**Goal of the exercise**:
If a line in the records below contains "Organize", copy that line.

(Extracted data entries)

╭──

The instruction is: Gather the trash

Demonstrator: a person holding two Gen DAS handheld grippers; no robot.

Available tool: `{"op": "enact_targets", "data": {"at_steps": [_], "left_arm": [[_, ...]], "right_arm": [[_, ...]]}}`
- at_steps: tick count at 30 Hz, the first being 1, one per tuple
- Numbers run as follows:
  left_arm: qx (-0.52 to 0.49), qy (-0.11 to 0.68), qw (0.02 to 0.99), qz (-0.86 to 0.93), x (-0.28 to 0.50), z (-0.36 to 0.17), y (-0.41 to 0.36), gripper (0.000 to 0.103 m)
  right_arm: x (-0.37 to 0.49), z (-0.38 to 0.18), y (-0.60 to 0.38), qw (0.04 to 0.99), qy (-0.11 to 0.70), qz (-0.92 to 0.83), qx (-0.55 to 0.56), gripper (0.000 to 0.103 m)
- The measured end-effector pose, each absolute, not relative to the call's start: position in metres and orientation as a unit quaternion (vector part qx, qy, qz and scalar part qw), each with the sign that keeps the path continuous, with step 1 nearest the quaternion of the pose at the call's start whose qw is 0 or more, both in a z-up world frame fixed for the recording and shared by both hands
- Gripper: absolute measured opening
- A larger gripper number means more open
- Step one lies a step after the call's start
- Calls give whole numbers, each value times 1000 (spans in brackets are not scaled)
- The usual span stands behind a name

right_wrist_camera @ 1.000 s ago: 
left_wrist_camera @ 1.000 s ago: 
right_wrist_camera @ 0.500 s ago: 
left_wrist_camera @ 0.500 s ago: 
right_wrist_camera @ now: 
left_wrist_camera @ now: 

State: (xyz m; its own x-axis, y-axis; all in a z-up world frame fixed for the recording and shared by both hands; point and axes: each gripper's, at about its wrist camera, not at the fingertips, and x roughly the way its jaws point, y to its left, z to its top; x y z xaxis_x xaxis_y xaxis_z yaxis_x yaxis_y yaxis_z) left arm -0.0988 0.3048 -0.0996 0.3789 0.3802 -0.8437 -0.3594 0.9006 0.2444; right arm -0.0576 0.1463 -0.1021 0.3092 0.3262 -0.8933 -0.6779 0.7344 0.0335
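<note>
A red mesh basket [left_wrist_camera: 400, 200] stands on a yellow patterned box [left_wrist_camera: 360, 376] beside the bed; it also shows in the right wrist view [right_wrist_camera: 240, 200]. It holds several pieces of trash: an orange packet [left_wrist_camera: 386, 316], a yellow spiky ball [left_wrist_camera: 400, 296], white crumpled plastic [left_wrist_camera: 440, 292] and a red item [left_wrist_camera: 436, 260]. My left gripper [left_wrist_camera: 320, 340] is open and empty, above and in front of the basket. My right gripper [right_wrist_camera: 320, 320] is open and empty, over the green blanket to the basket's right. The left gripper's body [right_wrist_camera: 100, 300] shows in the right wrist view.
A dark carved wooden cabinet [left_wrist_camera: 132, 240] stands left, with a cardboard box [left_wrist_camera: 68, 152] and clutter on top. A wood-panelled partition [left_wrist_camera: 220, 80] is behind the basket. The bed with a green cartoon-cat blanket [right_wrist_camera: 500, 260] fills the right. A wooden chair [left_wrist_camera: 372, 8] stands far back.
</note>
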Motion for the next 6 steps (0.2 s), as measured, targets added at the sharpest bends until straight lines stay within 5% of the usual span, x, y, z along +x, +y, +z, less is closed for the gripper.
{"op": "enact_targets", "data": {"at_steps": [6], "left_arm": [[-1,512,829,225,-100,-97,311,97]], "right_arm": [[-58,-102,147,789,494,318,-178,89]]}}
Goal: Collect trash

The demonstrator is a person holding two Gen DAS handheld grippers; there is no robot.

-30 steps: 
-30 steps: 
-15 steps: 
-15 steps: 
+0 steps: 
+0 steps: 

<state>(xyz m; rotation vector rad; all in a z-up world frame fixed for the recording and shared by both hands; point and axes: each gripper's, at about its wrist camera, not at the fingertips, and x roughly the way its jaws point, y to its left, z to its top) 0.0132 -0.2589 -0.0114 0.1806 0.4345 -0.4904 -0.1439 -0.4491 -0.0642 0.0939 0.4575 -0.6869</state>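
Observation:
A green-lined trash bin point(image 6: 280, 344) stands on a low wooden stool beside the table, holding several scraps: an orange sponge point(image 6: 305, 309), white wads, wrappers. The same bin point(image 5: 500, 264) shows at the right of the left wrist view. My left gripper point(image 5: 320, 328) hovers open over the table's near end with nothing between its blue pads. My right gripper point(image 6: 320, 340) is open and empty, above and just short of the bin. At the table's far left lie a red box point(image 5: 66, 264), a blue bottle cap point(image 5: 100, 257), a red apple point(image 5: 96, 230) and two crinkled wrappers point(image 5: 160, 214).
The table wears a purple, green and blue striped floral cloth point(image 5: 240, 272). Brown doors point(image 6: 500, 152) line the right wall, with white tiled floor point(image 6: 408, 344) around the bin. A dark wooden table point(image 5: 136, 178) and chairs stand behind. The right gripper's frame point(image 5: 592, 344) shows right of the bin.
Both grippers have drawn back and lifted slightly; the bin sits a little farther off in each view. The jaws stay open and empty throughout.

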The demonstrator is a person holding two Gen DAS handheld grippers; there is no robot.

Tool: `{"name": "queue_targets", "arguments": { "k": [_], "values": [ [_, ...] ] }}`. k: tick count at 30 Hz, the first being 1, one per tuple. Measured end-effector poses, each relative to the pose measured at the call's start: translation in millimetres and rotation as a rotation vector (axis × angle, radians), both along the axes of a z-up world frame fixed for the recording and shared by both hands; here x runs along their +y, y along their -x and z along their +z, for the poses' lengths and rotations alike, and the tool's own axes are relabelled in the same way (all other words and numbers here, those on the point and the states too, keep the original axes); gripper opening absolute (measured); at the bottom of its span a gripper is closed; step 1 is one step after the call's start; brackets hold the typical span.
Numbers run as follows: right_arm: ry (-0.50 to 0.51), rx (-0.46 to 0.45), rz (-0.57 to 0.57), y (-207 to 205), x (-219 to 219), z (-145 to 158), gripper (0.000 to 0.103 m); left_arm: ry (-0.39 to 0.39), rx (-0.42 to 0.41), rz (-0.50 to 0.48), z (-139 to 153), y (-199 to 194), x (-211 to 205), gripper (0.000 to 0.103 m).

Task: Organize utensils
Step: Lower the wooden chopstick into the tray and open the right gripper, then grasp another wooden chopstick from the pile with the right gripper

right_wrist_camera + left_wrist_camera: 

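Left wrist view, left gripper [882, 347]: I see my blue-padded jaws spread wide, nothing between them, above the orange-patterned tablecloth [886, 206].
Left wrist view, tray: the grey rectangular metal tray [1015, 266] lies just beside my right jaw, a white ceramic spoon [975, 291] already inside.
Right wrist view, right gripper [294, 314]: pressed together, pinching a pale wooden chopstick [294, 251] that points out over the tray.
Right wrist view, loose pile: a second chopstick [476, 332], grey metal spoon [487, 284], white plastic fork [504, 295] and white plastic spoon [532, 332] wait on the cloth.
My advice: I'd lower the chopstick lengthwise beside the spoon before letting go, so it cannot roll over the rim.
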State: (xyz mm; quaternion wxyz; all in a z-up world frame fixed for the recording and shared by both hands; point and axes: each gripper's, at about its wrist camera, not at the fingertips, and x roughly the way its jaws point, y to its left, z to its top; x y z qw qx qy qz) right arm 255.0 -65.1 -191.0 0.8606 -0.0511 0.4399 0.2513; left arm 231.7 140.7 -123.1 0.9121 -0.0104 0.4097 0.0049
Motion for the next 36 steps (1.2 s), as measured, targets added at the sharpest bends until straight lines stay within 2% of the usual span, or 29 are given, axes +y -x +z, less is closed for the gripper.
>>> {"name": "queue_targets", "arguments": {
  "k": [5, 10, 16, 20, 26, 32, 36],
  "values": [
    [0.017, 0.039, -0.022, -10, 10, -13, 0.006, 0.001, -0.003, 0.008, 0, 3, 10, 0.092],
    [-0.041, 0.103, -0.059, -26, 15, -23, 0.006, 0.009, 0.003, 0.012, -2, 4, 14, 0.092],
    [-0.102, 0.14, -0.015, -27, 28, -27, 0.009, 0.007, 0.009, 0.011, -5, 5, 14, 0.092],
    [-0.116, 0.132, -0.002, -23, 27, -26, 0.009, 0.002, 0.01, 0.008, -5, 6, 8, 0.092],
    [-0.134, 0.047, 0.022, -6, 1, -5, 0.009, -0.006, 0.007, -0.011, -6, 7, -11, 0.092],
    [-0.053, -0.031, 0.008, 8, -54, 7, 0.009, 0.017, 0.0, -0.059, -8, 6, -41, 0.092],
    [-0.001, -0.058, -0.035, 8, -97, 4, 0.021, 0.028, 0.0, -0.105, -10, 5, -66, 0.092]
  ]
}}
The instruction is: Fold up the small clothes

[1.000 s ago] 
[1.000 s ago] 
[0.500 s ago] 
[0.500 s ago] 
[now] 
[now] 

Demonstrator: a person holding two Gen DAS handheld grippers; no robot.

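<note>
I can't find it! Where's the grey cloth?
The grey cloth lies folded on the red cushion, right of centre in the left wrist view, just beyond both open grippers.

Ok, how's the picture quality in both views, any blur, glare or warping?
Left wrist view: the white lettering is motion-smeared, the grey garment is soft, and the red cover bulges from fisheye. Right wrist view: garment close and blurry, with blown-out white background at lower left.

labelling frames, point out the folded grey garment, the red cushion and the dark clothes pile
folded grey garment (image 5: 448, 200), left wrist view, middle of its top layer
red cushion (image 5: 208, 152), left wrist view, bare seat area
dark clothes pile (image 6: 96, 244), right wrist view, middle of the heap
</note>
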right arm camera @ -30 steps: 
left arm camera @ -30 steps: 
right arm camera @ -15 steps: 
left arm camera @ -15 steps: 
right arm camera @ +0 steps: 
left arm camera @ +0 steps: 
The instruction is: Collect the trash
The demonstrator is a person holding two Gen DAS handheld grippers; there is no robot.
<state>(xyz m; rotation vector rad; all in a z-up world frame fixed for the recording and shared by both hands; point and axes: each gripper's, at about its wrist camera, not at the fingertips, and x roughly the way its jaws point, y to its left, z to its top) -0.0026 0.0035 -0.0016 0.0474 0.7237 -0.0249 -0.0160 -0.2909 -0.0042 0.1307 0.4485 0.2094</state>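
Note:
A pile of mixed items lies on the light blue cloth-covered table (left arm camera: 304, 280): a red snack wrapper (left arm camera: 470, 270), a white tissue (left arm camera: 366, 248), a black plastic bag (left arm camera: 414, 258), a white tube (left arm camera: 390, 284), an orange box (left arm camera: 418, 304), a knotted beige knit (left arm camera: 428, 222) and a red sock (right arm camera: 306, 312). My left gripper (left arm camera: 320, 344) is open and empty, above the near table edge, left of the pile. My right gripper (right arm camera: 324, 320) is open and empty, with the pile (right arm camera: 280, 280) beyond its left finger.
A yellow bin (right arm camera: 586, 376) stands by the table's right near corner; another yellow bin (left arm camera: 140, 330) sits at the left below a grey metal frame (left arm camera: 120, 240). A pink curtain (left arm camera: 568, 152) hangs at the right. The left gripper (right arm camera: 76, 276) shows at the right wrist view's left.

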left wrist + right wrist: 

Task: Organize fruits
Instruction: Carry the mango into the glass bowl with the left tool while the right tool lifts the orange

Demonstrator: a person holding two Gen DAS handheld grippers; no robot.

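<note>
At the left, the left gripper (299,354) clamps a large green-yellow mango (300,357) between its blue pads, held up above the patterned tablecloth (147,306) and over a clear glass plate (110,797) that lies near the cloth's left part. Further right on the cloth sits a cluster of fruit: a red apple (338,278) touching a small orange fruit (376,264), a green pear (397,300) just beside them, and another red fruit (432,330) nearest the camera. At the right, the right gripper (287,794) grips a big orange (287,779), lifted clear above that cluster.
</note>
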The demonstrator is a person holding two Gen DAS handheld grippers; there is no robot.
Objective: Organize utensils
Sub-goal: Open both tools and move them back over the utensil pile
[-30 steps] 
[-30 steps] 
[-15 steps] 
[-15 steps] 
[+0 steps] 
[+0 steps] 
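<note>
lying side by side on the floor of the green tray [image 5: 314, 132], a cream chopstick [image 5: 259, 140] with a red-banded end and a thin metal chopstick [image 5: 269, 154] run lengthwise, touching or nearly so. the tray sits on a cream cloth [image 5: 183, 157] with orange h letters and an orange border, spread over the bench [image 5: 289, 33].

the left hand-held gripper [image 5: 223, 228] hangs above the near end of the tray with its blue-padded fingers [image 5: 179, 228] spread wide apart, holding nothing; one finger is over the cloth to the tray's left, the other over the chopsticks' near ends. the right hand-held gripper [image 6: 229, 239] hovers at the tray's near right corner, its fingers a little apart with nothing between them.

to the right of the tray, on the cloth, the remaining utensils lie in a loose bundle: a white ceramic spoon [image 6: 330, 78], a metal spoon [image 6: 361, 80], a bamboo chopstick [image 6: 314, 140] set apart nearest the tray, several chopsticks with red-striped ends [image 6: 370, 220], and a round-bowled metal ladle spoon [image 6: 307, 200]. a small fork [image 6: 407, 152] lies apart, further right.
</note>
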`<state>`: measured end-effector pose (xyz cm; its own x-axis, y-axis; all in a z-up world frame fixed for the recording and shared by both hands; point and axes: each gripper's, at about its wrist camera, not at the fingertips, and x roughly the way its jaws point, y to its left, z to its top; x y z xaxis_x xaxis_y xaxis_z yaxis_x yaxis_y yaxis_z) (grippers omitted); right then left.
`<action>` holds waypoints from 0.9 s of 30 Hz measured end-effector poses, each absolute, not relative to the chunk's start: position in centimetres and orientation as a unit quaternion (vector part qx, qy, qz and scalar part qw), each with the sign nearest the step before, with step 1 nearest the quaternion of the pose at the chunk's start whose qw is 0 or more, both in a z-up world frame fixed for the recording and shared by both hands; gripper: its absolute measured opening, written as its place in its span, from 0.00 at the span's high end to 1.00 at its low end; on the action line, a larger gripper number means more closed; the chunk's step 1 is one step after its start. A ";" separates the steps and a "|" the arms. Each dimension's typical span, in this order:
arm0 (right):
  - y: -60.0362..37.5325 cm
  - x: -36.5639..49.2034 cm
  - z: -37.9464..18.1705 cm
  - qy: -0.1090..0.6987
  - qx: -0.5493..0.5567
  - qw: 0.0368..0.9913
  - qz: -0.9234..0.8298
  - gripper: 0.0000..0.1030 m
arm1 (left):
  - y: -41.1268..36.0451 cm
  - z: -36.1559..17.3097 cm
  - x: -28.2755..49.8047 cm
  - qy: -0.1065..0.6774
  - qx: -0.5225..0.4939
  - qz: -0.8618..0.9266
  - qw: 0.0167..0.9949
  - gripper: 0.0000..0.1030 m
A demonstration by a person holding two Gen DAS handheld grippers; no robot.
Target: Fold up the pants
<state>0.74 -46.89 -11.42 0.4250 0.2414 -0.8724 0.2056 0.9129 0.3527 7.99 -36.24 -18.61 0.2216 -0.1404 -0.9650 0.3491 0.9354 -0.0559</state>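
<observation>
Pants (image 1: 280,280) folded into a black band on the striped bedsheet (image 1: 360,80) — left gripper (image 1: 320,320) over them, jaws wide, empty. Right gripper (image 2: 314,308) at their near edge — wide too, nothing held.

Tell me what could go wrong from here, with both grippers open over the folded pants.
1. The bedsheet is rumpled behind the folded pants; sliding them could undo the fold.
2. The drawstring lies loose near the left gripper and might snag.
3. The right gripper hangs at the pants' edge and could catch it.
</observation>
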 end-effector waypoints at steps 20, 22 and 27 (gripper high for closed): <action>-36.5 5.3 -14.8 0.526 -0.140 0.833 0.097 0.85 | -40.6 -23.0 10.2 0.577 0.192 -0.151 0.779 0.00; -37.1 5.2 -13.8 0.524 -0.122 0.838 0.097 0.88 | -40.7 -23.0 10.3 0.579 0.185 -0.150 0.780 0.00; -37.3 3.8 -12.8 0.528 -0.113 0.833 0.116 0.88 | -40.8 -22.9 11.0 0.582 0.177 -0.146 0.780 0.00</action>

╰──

**Result for this exercise**:
Task: Organize utensils
Task: Organize fruits
Objective: Organize utensils

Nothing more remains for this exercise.